The reply must reproduce each line below exactly.

#### Input data ####

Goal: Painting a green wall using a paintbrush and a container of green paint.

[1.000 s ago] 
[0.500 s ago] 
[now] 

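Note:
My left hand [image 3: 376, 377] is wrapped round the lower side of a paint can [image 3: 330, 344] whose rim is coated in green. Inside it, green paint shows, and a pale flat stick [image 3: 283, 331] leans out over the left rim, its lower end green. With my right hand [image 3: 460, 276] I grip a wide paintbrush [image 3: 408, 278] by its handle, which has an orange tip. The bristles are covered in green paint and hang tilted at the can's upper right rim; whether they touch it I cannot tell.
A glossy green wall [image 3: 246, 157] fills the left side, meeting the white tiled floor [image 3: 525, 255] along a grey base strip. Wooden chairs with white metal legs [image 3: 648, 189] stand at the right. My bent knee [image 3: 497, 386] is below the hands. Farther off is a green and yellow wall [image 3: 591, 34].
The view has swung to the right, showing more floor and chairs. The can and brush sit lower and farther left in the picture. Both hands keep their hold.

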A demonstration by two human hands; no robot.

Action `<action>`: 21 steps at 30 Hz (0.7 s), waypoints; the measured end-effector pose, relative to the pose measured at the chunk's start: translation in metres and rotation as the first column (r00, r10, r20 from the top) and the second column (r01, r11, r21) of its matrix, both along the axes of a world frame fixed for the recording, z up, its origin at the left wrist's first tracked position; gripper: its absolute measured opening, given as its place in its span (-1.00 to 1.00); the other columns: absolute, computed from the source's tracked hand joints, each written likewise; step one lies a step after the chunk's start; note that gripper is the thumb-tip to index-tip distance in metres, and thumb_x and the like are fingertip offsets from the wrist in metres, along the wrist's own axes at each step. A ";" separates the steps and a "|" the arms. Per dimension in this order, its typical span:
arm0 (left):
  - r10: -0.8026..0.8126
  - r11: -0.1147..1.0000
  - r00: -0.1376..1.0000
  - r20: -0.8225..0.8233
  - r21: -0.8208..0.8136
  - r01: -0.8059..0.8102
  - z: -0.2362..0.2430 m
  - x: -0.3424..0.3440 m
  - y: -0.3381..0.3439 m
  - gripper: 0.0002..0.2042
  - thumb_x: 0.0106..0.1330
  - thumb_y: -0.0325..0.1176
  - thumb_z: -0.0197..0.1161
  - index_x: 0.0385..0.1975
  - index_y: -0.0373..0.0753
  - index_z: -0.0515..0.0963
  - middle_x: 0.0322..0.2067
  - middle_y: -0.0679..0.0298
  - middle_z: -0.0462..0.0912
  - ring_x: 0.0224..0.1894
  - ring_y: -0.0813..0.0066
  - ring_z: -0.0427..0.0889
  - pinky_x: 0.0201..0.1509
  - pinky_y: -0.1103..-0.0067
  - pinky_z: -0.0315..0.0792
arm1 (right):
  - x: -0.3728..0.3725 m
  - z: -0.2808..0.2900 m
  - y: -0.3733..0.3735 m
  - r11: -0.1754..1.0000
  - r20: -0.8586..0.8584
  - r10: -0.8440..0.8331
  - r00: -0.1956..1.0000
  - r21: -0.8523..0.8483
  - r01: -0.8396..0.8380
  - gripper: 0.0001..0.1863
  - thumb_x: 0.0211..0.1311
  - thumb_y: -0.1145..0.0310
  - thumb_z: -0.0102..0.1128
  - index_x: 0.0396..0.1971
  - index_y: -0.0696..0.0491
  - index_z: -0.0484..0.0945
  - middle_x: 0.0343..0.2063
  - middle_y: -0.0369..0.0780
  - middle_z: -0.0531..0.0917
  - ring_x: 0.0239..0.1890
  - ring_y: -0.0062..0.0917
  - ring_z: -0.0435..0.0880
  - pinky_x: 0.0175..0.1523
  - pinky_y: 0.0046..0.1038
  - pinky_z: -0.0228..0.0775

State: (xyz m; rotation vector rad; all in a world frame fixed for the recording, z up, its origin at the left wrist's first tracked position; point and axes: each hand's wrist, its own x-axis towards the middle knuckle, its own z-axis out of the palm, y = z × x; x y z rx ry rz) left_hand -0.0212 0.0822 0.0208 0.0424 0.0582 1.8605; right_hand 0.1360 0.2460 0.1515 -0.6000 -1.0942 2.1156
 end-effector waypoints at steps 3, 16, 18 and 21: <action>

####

● **Reply to the exercise**:
Goal: Painting a green wall using a paintbrush and a container of green paint.

[1.000 s ago] 
[0.500 s ago] 
[now] 

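Note:
My left hand [image 3: 376, 377] is wrapped round the lower side of a paint can [image 3: 330, 344] whose rim is coated in green. Inside it, green paint shows, and a pale flat stick [image 3: 283, 331] leans out over the left rim, its lower end green. With my right hand [image 3: 460, 276] I grip a wide paintbrush [image 3: 408, 278] by its handle, which has an orange tip. The bristles are covered in green paint and hang tilted at the can's upper right rim; whether they touch it I cannot tell.
A glossy green wall [image 3: 246, 157] fills the left side, meeting the white tiled floor [image 3: 525, 255] along a grey base strip. Wooden chairs with white metal legs [image 3: 648, 189] stand at the right. My bent knee [image 3: 497, 386] is below the hands. Farther off is a green and yellow wall [image 3: 591, 34].
The view has swung to the right, showing more floor and chairs. The can and brush sit lower and farther left in the picture. Both hands keep their hold.
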
A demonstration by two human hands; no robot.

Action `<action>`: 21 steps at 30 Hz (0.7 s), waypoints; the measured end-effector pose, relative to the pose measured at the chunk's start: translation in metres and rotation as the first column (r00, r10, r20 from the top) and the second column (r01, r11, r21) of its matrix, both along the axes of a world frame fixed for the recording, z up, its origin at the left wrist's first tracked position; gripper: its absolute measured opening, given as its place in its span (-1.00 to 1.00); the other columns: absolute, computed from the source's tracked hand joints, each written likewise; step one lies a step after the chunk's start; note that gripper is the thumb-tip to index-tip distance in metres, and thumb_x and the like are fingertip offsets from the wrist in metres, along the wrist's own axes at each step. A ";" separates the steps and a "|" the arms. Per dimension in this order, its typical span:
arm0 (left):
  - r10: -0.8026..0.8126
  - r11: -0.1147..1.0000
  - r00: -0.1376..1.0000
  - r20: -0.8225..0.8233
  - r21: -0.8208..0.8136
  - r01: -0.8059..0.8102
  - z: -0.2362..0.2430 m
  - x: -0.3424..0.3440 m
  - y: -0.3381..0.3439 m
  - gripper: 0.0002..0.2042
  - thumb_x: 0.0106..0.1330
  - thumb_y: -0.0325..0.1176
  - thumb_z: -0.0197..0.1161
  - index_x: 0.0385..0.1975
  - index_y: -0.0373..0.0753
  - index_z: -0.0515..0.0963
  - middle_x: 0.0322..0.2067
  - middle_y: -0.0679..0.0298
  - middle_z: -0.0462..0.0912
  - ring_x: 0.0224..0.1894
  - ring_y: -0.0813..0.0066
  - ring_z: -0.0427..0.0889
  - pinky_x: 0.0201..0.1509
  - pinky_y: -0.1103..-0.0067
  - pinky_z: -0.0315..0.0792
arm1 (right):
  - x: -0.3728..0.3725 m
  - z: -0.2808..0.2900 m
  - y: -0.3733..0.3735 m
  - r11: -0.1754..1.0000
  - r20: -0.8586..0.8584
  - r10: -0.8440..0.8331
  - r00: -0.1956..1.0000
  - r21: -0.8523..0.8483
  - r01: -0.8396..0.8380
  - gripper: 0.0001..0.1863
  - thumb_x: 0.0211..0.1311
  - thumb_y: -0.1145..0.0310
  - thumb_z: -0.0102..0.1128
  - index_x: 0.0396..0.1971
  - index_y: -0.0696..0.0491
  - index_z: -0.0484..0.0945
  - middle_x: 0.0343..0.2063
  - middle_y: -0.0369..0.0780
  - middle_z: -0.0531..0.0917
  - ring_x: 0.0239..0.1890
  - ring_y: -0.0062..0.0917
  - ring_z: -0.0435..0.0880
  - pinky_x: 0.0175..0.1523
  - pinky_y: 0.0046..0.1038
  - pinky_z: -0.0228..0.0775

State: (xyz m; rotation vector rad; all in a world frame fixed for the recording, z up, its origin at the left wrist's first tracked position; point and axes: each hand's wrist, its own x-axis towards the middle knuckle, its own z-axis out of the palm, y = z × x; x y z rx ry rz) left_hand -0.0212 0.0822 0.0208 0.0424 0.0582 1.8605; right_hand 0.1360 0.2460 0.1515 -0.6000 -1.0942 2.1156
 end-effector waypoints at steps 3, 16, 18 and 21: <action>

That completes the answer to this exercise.